## Task
Each entry below must appear in the answer exactly as written.

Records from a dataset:
-*-

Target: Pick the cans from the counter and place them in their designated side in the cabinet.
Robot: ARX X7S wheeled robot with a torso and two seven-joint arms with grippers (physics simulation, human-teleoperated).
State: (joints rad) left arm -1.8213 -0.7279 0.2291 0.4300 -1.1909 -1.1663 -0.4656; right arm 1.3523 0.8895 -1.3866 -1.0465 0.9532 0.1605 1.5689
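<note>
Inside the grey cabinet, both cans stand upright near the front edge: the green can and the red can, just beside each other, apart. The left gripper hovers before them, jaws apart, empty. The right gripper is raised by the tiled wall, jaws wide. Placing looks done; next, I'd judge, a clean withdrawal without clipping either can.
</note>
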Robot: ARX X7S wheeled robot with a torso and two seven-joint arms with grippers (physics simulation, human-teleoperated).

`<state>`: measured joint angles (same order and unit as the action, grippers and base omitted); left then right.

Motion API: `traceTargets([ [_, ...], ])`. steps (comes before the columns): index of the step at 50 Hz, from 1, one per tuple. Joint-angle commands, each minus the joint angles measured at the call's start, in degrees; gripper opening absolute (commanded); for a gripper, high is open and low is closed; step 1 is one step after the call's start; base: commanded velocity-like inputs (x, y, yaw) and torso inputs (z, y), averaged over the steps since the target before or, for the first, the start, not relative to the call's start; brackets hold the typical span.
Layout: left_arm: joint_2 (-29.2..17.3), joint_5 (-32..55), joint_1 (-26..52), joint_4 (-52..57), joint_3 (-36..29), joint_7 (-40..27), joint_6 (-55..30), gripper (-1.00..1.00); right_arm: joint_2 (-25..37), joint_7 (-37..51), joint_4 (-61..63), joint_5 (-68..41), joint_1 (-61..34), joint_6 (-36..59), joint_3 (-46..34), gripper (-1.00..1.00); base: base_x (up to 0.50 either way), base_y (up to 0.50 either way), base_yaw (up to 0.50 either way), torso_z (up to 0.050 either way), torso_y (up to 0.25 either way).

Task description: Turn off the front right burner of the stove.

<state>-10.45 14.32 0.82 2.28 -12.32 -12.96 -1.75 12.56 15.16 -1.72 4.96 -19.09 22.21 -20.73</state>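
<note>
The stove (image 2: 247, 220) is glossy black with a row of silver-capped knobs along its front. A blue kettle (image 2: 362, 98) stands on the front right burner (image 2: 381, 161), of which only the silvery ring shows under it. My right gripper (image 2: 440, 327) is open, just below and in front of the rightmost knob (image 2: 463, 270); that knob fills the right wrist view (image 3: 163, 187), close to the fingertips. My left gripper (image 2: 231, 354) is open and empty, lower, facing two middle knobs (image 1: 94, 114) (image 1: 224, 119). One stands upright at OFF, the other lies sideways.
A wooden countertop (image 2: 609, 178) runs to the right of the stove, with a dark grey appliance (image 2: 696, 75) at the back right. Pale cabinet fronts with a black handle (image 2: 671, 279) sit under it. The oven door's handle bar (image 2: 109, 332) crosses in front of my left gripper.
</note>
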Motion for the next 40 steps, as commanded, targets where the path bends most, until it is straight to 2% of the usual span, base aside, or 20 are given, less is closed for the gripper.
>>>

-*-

## Answer
Target: Pick the cans from the counter and place them in their designated side in the cabinet.
Robot: ARX X7S wheeled robot with a torso and two seven-joint arms with grippers (physics simulation, human-teleoperated).
State: (joints rad) left arm -1.8213 -0.7279 0.2291 0.4300 -1.1909 -1.1663 -0.4656; right arm 1.3523 0.8895 -1.3866 -1.0465 0.9532 0.1605 1.5689
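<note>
Inside the grey cabinet, both cans stand upright near the front edge: the green can and the red can, just beside each other, apart. The left gripper hovers before them, jaws apart, empty. The right gripper is raised by the tiled wall, jaws wide. Placing looks done; next, I'd judge, a clean withdrawal without clipping either can.
</note>
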Robot: ARX X7S wheeled robot with a torso and two seven-joint arms with grippers (physics simulation, human-teleoperated).

`<state>`: measured joint angles (same order and unit as the action, grippers and base omitted); left then right.

Motion API: `traceTargets([ [_, ...], ])`. steps (comes before the columns): index of the step at 50 Hz, from 1, one per tuple. Joint-angle commands, each minus the joint angles measured at the call's start, in degrees; gripper opening absolute (commanded); for a gripper, high is open and low is closed; step 1 is one step after the call's start; base: commanded velocity-like inputs (x, y, yaw) and torso inputs (z, y), averaged over the steps since the target before or, for the first, the start, not relative to the call's start; brackets hold the typical span.
Layout: left_arm: joint_2 (-29.2..17.3), joint_5 (-32..55), joint_1 (-26..52), joint_4 (-52..57), joint_3 (-36..29), joint_7 (-40..27), joint_6 (-55..30), gripper (-1.00..1.00); right_arm: joint_2 (-25..37), joint_7 (-37..51), joint_4 (-61..63), joint_5 (-68..41), joint_1 (-61..34), joint_6 (-36..59), joint_3 (-46..34), gripper (-1.00..1.00); base: base_x (up to 0.50 either way), base_y (up to 0.50 either way), base_yaw (up to 0.50 either way), torso_z (up to 0.050 either way), torso_y (up to 0.25 either way).

Task description: Turn off the front right burner of the stove.

<state>-10.45 14.32 0.82 2.28 -12.32 -12.96 -1.75 12.56 15.16 -1.72 4.96 -19.09 22.21 -20.73</state>
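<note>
The stove (image 2: 247, 220) is glossy black with a row of silver-capped knobs along its front. A blue kettle (image 2: 362, 98) stands on the front right burner (image 2: 381, 161), of which only the silvery ring shows under it. My right gripper (image 2: 440, 327) is open, just below and in front of the rightmost knob (image 2: 463, 270); that knob fills the right wrist view (image 3: 163, 187), close to the fingertips. My left gripper (image 2: 231, 354) is open and empty, lower, facing two middle knobs (image 1: 94, 114) (image 1: 224, 119). One stands upright at OFF, the other lies sideways.
A wooden countertop (image 2: 609, 178) runs to the right of the stove, with a dark grey appliance (image 2: 696, 75) at the back right. Pale cabinet fronts with a black handle (image 2: 671, 279) sit under it. The oven door's handle bar (image 2: 109, 332) crosses in front of my left gripper.
</note>
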Motion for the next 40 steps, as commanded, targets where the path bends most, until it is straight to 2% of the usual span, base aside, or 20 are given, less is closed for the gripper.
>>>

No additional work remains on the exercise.